The hierarchy of needs is a theory about the way in which people are motivated. Maslow first presented the theory in a paper published in the Psychological Review in 1943. In it he postulated that human needs fall into five different categories. Needs in the lower categories have to be satisfied before needs in the higher ones can act as motivators. Thus a violinist who is starving cannot be motivated to play Mozart, and a shop worker without a lunch break is less productive in the afternoon than one with a lunch break. The theory arose out of a sense that classic economics was not giving managers much help because it failed to take into account the complexity of human motivation. Maslow himself wrote: What conditions of work, what kinds of work, what kinds of management, and what kinds of reward or pay will help human stature to grow healthy, to its fuller and fullest stature? Classic economic theory, based as it is on an inadequate theory of human motivation, could be revolutionised by accepting the results of higher human needs, including the impulse to self-actualisation and the love for the highest values. Whole industries exist to satisfy the needs in Maslow’s five categories.
- Physiological needs: hunger, thirst, sex and sleep. Food and drinks manufacturers operate to satisfy needs in this area, as do prostitutes and tobacco growers.
- Safety needs: job security, protection from harm and the avoidance of risk. At this level an individual’s thoughts turn to insurance, burglar alarms and savings deposits.
- Social needs: the affection of family and friendship. These are satisfied by things like weddings, sophisticated restaurants and telecommunications.
- Esteem needs (also called ego needs), divided into internal needs, such as self-respect and sense of achievement, and external needs, such as status and recognition. Industries focused on this level include the sports industry and activity holidays.

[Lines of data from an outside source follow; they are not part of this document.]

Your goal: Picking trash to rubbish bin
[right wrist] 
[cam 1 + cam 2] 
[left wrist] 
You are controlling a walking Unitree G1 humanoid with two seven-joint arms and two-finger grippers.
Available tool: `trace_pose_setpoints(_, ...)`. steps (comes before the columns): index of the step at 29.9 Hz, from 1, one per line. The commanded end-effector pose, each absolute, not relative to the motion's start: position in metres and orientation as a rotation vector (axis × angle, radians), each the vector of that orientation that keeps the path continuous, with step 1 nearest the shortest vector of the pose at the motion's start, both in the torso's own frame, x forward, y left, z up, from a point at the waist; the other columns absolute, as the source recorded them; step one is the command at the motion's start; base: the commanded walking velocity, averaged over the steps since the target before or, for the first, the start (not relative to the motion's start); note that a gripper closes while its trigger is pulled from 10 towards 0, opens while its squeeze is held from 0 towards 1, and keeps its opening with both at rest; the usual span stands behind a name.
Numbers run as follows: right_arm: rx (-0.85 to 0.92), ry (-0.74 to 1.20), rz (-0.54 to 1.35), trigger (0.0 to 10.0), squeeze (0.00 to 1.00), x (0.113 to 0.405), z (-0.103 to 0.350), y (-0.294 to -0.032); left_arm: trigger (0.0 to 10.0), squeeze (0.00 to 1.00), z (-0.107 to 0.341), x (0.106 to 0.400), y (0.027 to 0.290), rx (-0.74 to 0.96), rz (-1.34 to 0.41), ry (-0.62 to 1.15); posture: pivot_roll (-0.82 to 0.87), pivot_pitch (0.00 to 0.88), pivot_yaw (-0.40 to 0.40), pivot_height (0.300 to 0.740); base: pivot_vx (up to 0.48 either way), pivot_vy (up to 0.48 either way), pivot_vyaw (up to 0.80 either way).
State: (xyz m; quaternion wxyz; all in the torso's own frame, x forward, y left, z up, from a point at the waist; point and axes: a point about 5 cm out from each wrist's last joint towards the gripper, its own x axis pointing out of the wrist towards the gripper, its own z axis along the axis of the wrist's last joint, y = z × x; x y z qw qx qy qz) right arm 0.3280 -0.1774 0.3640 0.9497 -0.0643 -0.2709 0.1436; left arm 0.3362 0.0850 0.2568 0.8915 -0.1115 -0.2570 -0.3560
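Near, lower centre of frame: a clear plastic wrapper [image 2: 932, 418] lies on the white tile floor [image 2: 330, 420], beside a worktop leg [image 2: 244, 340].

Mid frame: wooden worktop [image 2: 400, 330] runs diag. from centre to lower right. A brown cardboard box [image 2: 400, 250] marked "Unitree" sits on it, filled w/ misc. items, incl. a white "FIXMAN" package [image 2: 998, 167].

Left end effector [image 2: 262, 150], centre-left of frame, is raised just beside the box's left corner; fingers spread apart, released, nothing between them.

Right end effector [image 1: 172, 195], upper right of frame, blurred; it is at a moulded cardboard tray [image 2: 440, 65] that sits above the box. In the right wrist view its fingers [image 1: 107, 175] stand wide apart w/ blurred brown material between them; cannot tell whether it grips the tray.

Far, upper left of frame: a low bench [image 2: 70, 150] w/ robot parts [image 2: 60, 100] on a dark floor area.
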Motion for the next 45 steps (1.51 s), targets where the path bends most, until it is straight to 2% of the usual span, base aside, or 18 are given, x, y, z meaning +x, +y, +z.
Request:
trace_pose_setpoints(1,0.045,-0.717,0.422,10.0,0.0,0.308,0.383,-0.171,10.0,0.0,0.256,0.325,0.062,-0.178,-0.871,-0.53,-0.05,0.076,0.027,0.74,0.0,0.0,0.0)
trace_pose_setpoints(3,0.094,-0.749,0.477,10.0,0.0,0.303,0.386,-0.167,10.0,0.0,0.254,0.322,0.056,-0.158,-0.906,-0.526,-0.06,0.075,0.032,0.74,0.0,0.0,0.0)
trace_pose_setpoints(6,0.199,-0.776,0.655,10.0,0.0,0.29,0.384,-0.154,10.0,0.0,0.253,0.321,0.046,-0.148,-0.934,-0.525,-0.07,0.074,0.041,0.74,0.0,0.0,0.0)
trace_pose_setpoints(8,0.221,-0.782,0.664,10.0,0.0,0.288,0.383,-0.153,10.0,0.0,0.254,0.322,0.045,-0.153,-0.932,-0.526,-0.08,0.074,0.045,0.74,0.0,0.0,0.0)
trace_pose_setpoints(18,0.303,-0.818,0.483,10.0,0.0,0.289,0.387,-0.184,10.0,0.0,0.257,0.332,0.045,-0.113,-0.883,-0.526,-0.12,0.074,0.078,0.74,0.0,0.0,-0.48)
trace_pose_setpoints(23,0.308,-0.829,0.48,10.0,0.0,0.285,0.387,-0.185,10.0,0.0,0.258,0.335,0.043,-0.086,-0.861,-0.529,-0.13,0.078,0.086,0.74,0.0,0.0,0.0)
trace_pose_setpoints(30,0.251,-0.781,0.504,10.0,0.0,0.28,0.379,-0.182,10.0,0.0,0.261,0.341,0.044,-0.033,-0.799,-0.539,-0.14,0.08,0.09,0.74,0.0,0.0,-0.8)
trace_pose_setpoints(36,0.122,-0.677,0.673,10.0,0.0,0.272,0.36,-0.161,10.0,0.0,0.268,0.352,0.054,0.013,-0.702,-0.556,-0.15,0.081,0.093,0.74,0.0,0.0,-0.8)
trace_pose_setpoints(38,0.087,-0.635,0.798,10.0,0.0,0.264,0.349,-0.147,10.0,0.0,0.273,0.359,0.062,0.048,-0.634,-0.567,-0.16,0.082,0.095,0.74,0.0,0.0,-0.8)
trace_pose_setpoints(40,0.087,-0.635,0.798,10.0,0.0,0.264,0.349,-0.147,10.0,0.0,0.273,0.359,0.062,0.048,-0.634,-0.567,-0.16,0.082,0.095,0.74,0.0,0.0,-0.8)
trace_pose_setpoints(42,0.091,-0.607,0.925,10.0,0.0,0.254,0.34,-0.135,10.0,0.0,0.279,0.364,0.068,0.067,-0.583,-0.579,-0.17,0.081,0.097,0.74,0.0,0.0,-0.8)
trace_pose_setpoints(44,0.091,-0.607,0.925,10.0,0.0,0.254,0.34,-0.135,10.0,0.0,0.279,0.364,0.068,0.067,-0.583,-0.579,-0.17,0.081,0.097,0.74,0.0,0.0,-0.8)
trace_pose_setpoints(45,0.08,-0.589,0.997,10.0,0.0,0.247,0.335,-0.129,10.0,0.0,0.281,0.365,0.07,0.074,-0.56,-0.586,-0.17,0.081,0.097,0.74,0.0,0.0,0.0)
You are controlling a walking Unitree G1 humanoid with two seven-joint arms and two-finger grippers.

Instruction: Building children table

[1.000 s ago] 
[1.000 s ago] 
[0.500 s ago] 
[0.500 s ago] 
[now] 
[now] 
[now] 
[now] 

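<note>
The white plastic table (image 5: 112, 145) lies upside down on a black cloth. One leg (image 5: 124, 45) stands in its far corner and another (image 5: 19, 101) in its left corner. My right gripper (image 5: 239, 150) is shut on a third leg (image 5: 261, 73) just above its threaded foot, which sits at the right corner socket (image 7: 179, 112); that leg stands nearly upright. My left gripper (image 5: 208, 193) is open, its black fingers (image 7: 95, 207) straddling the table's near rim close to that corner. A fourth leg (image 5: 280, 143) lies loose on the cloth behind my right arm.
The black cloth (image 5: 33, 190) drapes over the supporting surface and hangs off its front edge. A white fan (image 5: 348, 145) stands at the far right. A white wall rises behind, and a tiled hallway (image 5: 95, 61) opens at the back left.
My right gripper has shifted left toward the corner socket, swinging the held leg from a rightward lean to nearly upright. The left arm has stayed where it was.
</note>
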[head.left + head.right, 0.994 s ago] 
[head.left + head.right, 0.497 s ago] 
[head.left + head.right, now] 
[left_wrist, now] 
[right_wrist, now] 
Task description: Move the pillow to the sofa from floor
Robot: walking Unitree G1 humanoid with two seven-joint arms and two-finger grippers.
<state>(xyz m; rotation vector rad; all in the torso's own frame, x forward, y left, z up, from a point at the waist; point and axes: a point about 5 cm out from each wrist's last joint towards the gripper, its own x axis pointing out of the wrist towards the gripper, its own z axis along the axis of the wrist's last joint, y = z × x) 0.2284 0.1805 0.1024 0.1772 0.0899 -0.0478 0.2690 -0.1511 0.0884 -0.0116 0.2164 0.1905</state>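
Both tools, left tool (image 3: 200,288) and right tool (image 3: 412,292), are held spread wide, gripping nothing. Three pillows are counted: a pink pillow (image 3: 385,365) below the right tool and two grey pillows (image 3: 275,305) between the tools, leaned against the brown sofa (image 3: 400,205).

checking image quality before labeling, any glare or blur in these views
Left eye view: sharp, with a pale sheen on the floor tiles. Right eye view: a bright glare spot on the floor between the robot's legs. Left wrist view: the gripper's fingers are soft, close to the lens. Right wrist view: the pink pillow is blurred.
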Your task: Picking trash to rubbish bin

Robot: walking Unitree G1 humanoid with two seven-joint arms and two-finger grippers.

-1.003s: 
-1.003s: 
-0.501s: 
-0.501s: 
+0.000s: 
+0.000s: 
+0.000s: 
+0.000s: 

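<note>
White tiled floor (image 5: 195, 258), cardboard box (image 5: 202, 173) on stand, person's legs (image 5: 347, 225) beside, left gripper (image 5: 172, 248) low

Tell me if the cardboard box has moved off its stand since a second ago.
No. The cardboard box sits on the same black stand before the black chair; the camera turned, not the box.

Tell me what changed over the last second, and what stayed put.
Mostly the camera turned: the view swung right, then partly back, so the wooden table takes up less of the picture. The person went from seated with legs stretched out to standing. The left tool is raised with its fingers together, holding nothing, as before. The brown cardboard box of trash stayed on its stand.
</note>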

- Self-actualisation, famously described by Maslowas: “A musician must make music, an artist must paint, a poet must write, if he is to be ultimately happy. What a man can be, he must be. This need we may call self-actualisation.” This involves doing things such as going to art galleries, climbing mountains and writing novels. The theatre, cinema and music industries are all focused on this level. Self-actualisation is different from the other levels of need in at least one respect. It is never finished, never fully satisfied. It is, as Shakespeare put it, “as if increase of appetite grows by what it feeds on”.
An individual’s position in the hierarchy is constantly shifting as his or her needs shift. Any single act may satisfy needs at different levels. Thus having a drink at a bar with a friend may be satisfying both a thirst and a need for friendship (levels one and three). Single industries can also be aimed at satisfying needs at different levels. For example, a hotel provides food to satisfy level one, a restaurant to satisfy level three and special weekend tours of interesting sites to satisfy level five.
The hierarchy is not absolute. It is affected by the general environment in which the individual lives. The extent to which social needs are met in the workplace, for instance, varies according to culture. In Japan the corporate organisation is an important source of a man’s sense of belonging (although not of a woman’s); in the West it is much less so.